TASK DESCRIPTION: Print out the records below with nothing altered.

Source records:
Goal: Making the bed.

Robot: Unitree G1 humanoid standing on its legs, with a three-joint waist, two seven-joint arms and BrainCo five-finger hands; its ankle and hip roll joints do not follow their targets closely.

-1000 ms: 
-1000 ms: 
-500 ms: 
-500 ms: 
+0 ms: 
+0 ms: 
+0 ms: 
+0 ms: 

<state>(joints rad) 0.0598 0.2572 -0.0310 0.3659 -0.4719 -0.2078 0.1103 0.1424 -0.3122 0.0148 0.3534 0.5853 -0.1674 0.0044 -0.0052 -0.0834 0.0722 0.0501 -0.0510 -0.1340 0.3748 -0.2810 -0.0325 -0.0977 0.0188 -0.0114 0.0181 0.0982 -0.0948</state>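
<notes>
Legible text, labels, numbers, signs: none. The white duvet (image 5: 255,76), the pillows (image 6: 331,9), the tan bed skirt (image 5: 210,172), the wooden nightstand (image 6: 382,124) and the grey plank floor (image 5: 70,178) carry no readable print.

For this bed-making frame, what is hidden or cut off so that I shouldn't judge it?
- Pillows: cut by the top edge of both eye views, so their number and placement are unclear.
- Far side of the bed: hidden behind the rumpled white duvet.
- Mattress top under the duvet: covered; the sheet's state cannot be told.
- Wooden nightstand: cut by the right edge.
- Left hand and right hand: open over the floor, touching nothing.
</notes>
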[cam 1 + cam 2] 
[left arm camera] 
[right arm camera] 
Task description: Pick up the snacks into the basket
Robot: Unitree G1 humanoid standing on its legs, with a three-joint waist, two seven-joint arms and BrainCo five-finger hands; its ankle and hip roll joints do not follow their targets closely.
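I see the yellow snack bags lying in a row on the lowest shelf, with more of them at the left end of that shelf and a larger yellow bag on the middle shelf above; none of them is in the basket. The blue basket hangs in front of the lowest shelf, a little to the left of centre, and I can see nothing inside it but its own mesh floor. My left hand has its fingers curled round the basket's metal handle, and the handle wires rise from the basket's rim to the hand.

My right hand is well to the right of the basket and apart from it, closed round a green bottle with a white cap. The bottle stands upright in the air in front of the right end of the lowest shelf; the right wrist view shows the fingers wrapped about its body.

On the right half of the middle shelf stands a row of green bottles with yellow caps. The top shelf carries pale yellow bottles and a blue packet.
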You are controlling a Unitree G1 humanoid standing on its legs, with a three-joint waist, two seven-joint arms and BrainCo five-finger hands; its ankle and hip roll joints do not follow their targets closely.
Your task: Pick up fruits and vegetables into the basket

RESPONSE TO THIS EXERCISE:
Goal: Making the bed.

Robot: Unitree G1 humanoid standing on its legs, with a three-joint waist, two seven-joint arms and BrainCo five-finger hands; its ankle and hip roll joints do not follow their targets closely.

-1000 ms: 
-1000 ms: 
-500 ms: 
-500 ms: 
+0 ms: 
+0 ms: 
+0 ms: 
+0 ms: 

<state>(joints rad) 0.0598 0.2572 -0.0310 0.3659 -0.4719 -0.2078 0.1103 0.1424 -0.3122 0.0148 0.3534 0.5853 -0.1674 0.0044 -0.0052 -0.0834 0.0722 0.0501 -0.0510 -0.1340 0.3748 -0.2810 -0.0325 -0.0977 0.0188 -0.0114 0.0181 0.0982 -0.0948</state>
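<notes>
Legible text, labels, numbers, signs: none. The white duvet (image 5: 255,76), the pillows (image 6: 331,9), the tan bed skirt (image 5: 210,172), the wooden nightstand (image 6: 382,124) and the grey plank floor (image 5: 70,178) carry no readable print.

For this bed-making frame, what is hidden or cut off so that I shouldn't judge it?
- Pillows: cut by the top edge of both eye views, so their number and placement are unclear.
- Far side of the bed: hidden behind the rumpled white duvet.
- Mattress top under the duvet: covered; the sheet's state cannot be told.
- Wooden nightstand: cut by the right edge.
- Left hand and right hand: open over the floor, touching nothing.
</notes>
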[cam 1 + cam 2] 
[left arm camera] 
[right arm camera] 
Task description: Pick up the snacks into the basket
Robot: Unitree G1 humanoid standing on its legs, with a three-joint waist, two seven-joint arms and BrainCo five-finger hands; its ankle and hip roll joints do not follow their targets closely.
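I see the yellow snack bags lying in a row on the lowest shelf, with more of them at the left end of that shelf and a larger yellow bag on the middle shelf above; none of them is in the basket. The blue basket hangs in front of the lowest shelf, a little to the left of centre, and I can see nothing inside it but its own mesh floor. My left hand has its fingers curled round the basket's metal handle, and the handle wires rise from the basket's rim to the hand.

My right hand is well to the right of the basket and apart from it, closed round a green bottle with a white cap. The bottle stands upright in the air in front of the right end of the lowest shelf; the right wrist view shows the fingers wrapped about its body.

On the right half of the middle shelf stands a row of green bottles with yellow caps. The top shelf carries pale yellow bottles and a blue packet.
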You are controlling a Unitree G1 humanoid standing on its legs, with a three-joint waist, two seven-joint arms and BrainCo five-finger hands; its ankle and hip roll joints do not follow their targets closely.
Your task: Pick up fruits and vegetables into the basket

Work on this exercise is finished.